The IT Leader's Definitive Guide to Predictive Modeling
This post was first published on Plutora’s blog
Whether you’re new to predictive modeling or just need a refresher, this post will walk you through the essential steps of predictive analysis. Predictive analysis starts from your business objective. After determining that, I’ll look at how to get and explore the data. Then, once the data is clean and ready to go, I’ll take you through deciding on a model and assessing whether it is any good. If those model metrics look OK, it’s time to deploy, monitor, and iterate. Finally, take action and involve your end-user by creating a dashboard to track performance. But before diving in, let’s cover what predictive analytics is and why you need it.
What Is Predictive Modeling?
Predictive analytics is the process of using measurable indicators to show relationships between data points, as well as modeling these relationships to predict outcomes. Its uses in business are many. To name a few benefits, predictive analysis
- Can detect or prevent problems, such as identifying bottlenecks in production.
- Helps you spot patterns that could indicate fraud or security breaches.
- Assists you with decision making by tracking releases or suggesting the best product for a client based on their previous purchases.
- Can be leveraged to streamline services. For example, showing expected service usage can help you plan when and where you need extra resources.
The value of predictive analytics is clear: Understand your market or service delivery pipeline better, detect problems early, and use your resources to their fullest potential. And to get the best value out of your predictive analytics, you should start by knowing exactly what your objective is.
Step 1: Identify Your Business Objective
What does your business objective have to do with modeling? Everything. Really, everything.
Without knowing your business objective, you can easily get bogged down in an endless cycle of data gathering and exploratory analysis. While this can be fun (if that’s your sort of thing), it’s wasteful and goes against lean principles.
So, define your goal and make sure it’s measurable and adds value to your business. Whether it’s tracking which projects take the longest from start to delivery or analyzing the characteristics of your customer base, know exactly what you want to achieve before starting out.
Step 2: Identify the Key Indicators
Now that you know what you want to track, you need to know how to track it. This may be time to completion, number of jobs completed, or prices of goods over time—whatever is important to your objective.

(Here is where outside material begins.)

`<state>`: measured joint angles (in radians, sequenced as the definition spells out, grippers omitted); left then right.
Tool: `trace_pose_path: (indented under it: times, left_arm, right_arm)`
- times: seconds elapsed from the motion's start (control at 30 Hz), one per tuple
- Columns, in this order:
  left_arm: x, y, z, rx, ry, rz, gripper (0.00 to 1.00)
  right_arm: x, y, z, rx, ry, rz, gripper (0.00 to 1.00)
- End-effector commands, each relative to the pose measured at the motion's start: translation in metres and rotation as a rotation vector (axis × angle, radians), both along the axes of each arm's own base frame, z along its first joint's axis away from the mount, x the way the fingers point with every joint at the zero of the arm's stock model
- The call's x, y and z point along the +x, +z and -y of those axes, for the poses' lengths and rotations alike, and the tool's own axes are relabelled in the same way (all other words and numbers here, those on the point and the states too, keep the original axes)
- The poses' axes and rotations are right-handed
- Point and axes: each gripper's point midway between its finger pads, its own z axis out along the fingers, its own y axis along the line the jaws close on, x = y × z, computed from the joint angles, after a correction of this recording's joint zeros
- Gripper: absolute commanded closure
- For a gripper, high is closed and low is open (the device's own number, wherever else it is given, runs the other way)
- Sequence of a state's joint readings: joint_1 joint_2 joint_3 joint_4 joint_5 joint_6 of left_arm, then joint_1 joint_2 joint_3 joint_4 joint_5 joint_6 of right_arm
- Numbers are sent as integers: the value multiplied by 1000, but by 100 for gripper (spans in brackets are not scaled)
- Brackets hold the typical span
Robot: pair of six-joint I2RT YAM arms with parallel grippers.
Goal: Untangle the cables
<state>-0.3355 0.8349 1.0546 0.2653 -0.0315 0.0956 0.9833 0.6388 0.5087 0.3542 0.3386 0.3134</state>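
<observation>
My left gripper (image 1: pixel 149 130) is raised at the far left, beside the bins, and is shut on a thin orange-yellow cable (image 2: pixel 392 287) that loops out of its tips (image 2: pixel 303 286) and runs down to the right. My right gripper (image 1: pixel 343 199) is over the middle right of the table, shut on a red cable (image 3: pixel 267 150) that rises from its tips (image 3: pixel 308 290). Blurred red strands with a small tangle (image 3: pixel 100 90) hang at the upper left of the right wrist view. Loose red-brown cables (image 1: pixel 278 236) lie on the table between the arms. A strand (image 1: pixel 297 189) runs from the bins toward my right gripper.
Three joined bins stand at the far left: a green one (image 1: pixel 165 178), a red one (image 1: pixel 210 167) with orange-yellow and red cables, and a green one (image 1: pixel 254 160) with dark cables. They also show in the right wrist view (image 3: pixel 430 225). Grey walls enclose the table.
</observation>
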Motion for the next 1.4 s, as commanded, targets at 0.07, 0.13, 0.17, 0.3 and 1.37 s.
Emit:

Ask yourself: How is the indicator measured? This question is important, as it will determine how you format the data and which method of analysis you choose. Where does the data live? Is it accessible and easy to extract? If the data only exists in a file drawer, you may need other data sources.
It’s not only about what you have, but also about what you don’t have. What’s missing? To quote statistician John Tukey, “The combination of some data and an aching desire for an answer does not ensure that a reasonable answer can be extracted from a given body of data.” Sometimes you may identify indicators that you don’t have at present and will need to incorporate into your data collection. Don’t stress, it’s an iterative process.
Step 3: Get the Data
Now the fun starts. The specifics here depend on where your data lives, but the objective is the same: Get your data into a workable form.
This step may entail getting the data via API calls, working some SQL magic, or just phoning a colleague to get that spreadsheet. If you’re deciding on a database, consider the volume of data and how easy it is to scale the database. Nowadays, the availability and affordability of cloud computing makes scaling easier—just fire up some new nodes.
Decide on the data you need and integrate those data sources. Especially when working with big data, you don’t want to be slowed down by unnecessary information. Make sure you have what you need, and no more.
You’re also likely to have two sources of data: historical and new. You’ll use historical data to train the algorithm, or model. Afterward, you can use new data to make predictions and assess the quality of the algorithm. Many companies keep these data sources separate, but you can use filters to get the information you need if the data is in the same database. Once you have the data, you can start cleaning and analyzing.
Step 4: Process the Data
This step inevitably takes up 80% of the time spent on analysis. Make sure your features of interest are in the format you want.
Formatting Matters
Depending on your model and software, you might want your data in a long format (one feature per column) or wide format (one row per observation). Some software requires time series data to be in wide format, with one row per observation, whereas others advocate for long format data as the tidiest approach.
Here’s some flight delay data in both long and wide format:
Convert and Standardize
You may also need to manipulate features to have them the way you want, such as converting minutes to hours or changing a variable such as income to log format.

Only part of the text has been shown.